Personally, I want to stay in the WT family, although I enjoy sharing with other WC stylists. I really don't want to teach commercially, and I don't have the ability, time, or money to commit what it would take to reach the highest levels of this art. I once remember Sifu Leung Ting saying that a person of decent ability and intelligence would need to invest about twenty or twenty-five hours a week in serious training to make good progress at the higher levels. That's four hours of training a day. Some of Kernschpect's guys train double that. And they are younger and more athletic than we are, with access to a whole community of WT experts at Schloss Langenzell. By contrast, I'm 54 years old, I have a career and family outside of the martial arts, and have limited access to advanced instruction. So I must be realistic.

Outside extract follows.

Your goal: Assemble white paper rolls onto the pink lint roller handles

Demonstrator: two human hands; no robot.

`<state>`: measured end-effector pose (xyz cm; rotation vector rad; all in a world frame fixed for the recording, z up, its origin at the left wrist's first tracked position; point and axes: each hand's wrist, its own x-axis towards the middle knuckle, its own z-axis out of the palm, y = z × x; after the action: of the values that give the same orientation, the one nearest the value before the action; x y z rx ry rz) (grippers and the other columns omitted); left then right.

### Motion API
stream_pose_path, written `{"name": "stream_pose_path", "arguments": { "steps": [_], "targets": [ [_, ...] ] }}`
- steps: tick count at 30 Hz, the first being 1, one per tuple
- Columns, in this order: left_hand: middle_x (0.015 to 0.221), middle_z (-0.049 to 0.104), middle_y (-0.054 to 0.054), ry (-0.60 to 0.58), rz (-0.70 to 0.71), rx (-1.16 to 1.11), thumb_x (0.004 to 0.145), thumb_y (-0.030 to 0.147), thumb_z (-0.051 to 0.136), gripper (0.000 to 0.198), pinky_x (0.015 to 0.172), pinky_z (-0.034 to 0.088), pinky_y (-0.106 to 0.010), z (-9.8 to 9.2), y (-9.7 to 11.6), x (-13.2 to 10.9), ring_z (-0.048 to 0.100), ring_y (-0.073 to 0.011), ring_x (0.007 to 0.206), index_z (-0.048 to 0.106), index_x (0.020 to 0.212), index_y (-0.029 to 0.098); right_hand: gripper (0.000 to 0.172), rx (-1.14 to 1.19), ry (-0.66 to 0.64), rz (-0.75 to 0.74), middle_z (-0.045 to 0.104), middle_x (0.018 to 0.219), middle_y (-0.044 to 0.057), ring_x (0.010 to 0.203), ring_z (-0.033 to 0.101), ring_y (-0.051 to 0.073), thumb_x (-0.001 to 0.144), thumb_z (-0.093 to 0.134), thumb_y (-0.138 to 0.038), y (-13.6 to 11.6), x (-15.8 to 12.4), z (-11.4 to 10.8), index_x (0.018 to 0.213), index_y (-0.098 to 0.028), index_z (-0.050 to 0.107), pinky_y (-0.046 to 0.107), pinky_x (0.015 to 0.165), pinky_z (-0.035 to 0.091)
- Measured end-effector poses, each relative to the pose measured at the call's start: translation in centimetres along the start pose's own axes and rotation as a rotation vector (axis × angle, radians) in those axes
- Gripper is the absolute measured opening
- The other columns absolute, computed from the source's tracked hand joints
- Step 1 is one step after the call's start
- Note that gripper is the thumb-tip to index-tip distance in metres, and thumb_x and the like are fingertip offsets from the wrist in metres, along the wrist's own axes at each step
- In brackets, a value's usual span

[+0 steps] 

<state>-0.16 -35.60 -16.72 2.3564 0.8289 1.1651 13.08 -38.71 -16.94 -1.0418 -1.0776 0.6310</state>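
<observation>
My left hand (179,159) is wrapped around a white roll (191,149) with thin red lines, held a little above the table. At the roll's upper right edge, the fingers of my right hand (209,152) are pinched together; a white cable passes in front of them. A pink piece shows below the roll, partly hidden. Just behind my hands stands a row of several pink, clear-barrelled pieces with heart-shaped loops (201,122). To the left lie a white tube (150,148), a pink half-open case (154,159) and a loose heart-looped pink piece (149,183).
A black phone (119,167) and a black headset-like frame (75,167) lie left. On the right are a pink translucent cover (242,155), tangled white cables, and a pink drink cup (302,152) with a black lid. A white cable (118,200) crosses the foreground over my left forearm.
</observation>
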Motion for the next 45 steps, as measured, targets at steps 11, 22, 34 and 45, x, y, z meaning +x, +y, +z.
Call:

On the other hand, I don't plan to give this up either. Not for another twenty or thirty years, at least. Last night I was doing kuo-sau with my instructor (my old si-dai). I was finally able to score some shots ...even overan him once. Of course he totally annihilated me the rest of the time. But it felt really good. Give me another six months and if I can't equal him, I'll at least be a worthwhile training partner for him. And if I get there, it'll be in a large part because of his generosity in helping me recover my skills after all these years. You need to find some people like that to train with. Hey, ever thought of visiting Arizona?


----------



## qwksilver61 (Aug 10, 2009)

you are right,most of the time I am working.the cat I trained for nearly a year has moved on to Wah Lum in Orlando,he realizes now what he missed out on by not committing to training,but what he doesn't realize is that much more will be expected of him training at the Wah Lum temple with the GM on the premises.I apologize if I got carried away,It's very frustrating to me to have to try to find a student who will commit or show any real interest.The area that I live in (please all take no offense) reminds me of Hee Haw.I am hoping to someday neatly package Wing Tzun and form a group so that one of the Sifu's will pay us a visit.My guy in Miami Tom Stuebe (Tech level) says that there are not enough people to sign up to bring Sifu Michael Casey or Sifu Emin to the area.I have been training alone for about 8 mos. now,depressed,one day I just said enough,fell off the wagon and quit practicing.That's my story....anywho...I will continue to search....or buy a dummy or learn the tenets just to stay moving...the quest goes on....and on.....won't get to Arizona unless I win big on the Lotto (ha!ha!)


----------



## Nabakatsu (Aug 10, 2009)

Epic Failure on my previous comment...

(edited 5 seconds after posted)


----------



## qwksilver61 (Aug 14, 2009)

Considering the area that I live in is a depressed area,the Space center is winding down,and the only thing that drives the local economy is Tourism.
If I lived say,in a city...I believe things would be different,maybe.I love to teach people new things and to watch them make progress while keeping my own skills honed.The only selling point I believe would be a nice *personal* defense package,maybe combat hand-gunning along with martial skills,as well as being able to diffuse  potentially violent situations,cane,stick skills.I'm still working on it,and no I have not failed....there is more than one way to skin a cat......
The way they sell Tae Kwon Do in this area is likened to Wal Mart....I had an instructor (demos at the local mall on the weekend) tell me after I asked "interesting,little ones with Black belts how is this possible? He said;so long as the parents are happy in knowing their children are making rapid progress they will continue to pay....hey that's the way it goes you know,do what can you do...it keeps the doors open!" 
That's Wal Mart...and Mc Donald's too! gag me.....later....


----------